Regioni, arrivano 246 milioni

12/11/2002



            10 novembre 2002

            TURISMO


            Regioni, arrivano 246 milioni

            Caputi (Sviluppo Italia): estendere i benefici della legge 181 al turismo

            R.E.


            GENOVA – «La legge 181 così com’è non può prevedere interventi nel settore turistico, così se anche si estenderanno i settori di crisi dalla siderurgia all’auto, per assurdo in Sicilia, a Termini Imerese, non potremmo finanziare attività turistiche alternative. È necessario che il ministero delle Attività produttive intervenga con un decreto ad hoc». L’ennesimo paradosso di un settore che in Italia a parole trova tutti a favore ma nei fatti resta sempre di serie B è stato sottolineato ieri a Genova dall’amministratore delegato di Sviluppo Italia, Massimo Caputi, in occasione del convegno "Turismo, sviluppo, occupazione" che si è tenuto nell’ambito della fiera Tecnhotel. Per un problema che si pone, altri che trovano una soluzione.
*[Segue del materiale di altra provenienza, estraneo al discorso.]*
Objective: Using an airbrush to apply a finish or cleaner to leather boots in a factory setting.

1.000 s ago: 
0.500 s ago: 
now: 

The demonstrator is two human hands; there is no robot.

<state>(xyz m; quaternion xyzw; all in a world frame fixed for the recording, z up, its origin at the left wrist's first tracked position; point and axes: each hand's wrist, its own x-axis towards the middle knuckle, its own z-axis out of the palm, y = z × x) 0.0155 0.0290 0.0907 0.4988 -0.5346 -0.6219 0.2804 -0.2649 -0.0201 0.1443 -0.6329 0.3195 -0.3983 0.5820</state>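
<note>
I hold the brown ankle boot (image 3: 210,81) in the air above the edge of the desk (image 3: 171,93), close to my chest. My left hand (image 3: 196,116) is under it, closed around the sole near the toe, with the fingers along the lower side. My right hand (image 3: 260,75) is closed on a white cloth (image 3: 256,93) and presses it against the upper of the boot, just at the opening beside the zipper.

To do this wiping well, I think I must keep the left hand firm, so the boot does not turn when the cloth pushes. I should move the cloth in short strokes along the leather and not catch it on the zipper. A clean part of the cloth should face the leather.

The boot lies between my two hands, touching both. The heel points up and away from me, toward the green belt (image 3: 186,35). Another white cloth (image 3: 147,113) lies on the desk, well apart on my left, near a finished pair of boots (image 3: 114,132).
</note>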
Il sottosegretario Stefano Stefani ha infatti sottolineato che venerdì a Roma è stata trovata un’intesa per l’attribuzione alle Regioni di 246 milioni di euro, ultimo residuo della legge 135, che adesso potranno essere finalmente investiti. Sempre Stefani ha poi preso formale impegno con Bernabò Bocca, presidente di Federalberghi e Confturismo, di presentare al ministro dell’Economia Giulio Tremonti la richiesta di eliminazione dell’Iva dal turismo congressuale. «Che poi la cosa vada in porto è un altro discorso – ha ammesso Stefani – ma faremo di tutto per riuscirci». Soddisfatto Bocca, che da tempo chiede un pacchetto di interventi che ha nella detraibilità dell’Iva per il settore congressuale uno dei capisaldi, a fianco di altri sui quali invece Stefani è stato più tiepido: incentivi per l’assunzione di manodopera anche a tempo determinato, incremento degli investimenti (e quindi delle risorse) per la promozione all’estero, abbattimento dell’Iva nel comparto alberghiero, visto che attualmente l’aliquota è inchiodata al 10% contro il 5,5% della Francia e il 7% della Spagna, i due nostri principali concorrenti. Tra gli altri elementi emersi ieri a Tecnhotel, una novità sul fronte degli interventi finanziari promossi a livello regionale. La Liguria ha deciso di stanziare oltre 9 milioni di euro per costituire un fondo d’investimento che finanzierà l’acquisto degli immobili da parte dei gestori di alberghi. Un’iniziativa che in Italia rappresenta una novità assoluta.